Built-in support for multiple locations
This idea may seem a bit abstract, so let’s make it more concrete. A company we work with runs COVID testing for members of a specific community that meet at different locations round the world. All three key features of geo-distribution are important here:
- It needs to be resilient so if there’s a problem in one area, such as the Middle East, the data is always safe somewhere else.
- You want the results back quickly, so it must be fast.
- Some data must be repatriated because of EU and British compliance requirements.
I hope this has clearly illustrated why geo-distribution is so useful and important. But, it still leaves some questions; how do you build a database, or combination of databases, with built-in support for multiple locations; close to the people who will need to be using it; and that only ever stores the data where it’s legally required?

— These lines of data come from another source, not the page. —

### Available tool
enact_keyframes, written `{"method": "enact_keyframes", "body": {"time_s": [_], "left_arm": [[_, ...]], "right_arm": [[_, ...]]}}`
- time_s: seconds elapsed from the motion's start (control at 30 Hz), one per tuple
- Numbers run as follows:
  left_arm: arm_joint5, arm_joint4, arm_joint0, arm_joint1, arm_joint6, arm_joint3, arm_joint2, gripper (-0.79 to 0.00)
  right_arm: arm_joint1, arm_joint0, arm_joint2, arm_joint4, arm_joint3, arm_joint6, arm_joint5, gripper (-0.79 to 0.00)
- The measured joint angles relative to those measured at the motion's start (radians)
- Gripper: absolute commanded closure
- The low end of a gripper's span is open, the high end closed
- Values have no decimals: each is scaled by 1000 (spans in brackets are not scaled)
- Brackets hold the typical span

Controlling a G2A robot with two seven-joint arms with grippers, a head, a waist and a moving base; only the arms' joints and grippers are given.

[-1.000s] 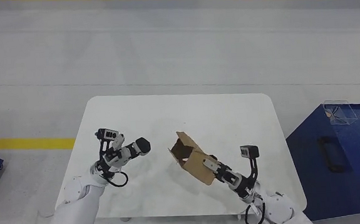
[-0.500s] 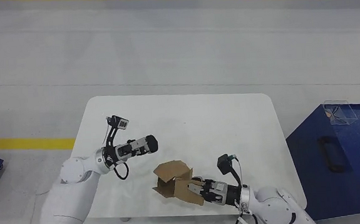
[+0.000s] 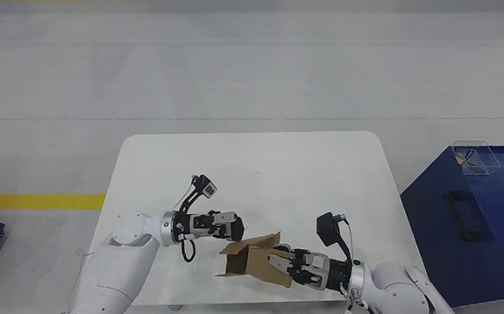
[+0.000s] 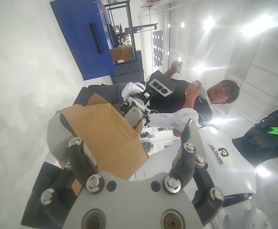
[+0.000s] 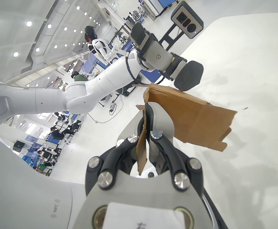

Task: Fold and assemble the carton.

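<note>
The right gripper (image 3: 284, 264) is clamping one brown wall of the carton (image 3: 249, 258) at the carton's near end. Its fingers (image 5: 152, 117) are pressing tight with the cardboard edge caught between them. The carton is lying tilted on its side and only partly opened. Its open mouth is pointing away from the right gripper toward the robot's left, and a loose flap is standing up along its far edge. Whether its underside is touching the surface below cannot be told.

Just beyond the carton's far upper edge, the left gripper (image 3: 232, 224) is hovering with its fingers spread wide, gripping nothing. One black pad (image 5: 188, 74) is sitting right at the carton's upper flap, but contact cannot be made out. The opposite finger (image 4: 191, 134) is standing well clear of the carton's side.

The white table (image 3: 279, 164) is stretching out beyond the carton. A blue cabinet (image 3: 484, 211) is standing well apart from the carton on the robot's right, off the table.
</note>
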Motion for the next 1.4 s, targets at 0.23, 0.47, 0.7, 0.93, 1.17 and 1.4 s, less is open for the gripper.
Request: {"method": "enact_keyframes", "body": {"time_s": [0.23,0.47,0.7,0.93,1.17,1.4], "left_arm": [[-26,-11,10,0,26,-24,6,-785],[-25,-11,10,0,25,-23,6,-785],[-25,-11,10,0,25,-23,6,-785],[-20,22,15,4,54,-46,0,-785],[9,68,50,41,15,-134,-95,-785],[1,273,127,82,102,-279,-193,-785]], "right_arm": [[2,-10,4,16,4,-6,-8,0],[2,-10,4,16,4,-6,-8,0],[2,-10,4,16,4,-6,-8,0],[2,-10,9,9,5,-37,13,0],[10,-4,44,121,23,3,32,0],[13,9,62,168,41,-2,61,0]]}}
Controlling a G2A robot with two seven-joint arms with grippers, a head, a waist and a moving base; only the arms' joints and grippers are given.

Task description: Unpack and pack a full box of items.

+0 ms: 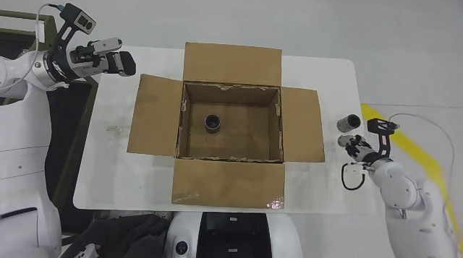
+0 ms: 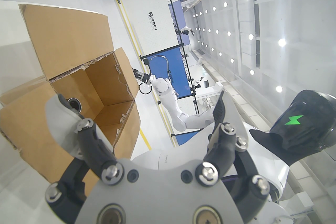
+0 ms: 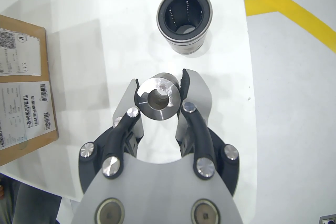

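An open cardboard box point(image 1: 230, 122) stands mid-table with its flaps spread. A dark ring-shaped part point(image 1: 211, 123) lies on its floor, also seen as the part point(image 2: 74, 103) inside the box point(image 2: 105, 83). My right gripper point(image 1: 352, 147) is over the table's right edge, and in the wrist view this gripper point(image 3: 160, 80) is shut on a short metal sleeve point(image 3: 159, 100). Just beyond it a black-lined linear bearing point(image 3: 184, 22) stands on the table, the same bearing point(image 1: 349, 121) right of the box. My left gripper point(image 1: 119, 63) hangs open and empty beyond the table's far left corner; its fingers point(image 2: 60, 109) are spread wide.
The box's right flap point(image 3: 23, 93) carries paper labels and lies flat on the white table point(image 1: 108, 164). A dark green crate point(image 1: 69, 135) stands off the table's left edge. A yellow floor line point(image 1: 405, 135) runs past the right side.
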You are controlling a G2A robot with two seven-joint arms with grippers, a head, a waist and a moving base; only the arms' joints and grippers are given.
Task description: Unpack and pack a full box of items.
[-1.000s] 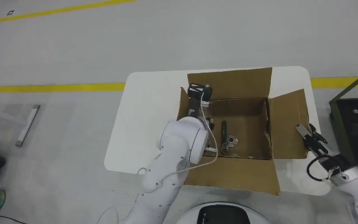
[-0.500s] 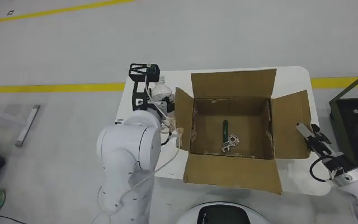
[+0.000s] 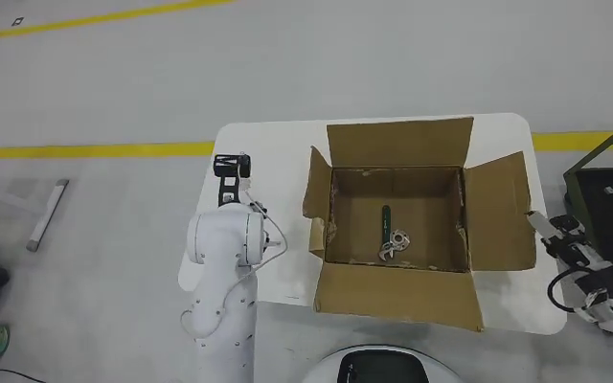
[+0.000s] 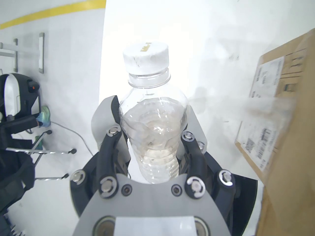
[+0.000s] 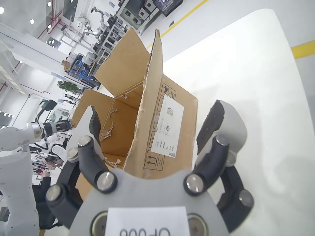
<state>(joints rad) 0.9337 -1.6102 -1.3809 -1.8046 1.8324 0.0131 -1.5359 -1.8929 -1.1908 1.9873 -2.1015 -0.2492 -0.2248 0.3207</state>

In a nutshell, that’s the high-level distributed database challenge. Frankly, it’s not a challenge everyone ‘gets’ yet. Developers just want a database they can easily use; they generally don’t care where it is. Management, the CIO, the CSO, the chief security officer, and so on, are often the people driving adoption of geo-distribution capability in their cloud databases. That’s due to the good reasons we’ve outlined, but also because there are some transactional database use cases that really take advantage of geo-distribution. These include vehicle telemetry, stock bids and asks, shipment information and credit card transactions, which many banks would love to see finally coming off their mainframes.
So, while ‘geo-distribution’ is not the greatest name the IT industry has come up with, it is nonetheless one of the most interesting and useful concepts coming out of the race to the cloud. I recommend you explore how this would benefit your business now and in the future.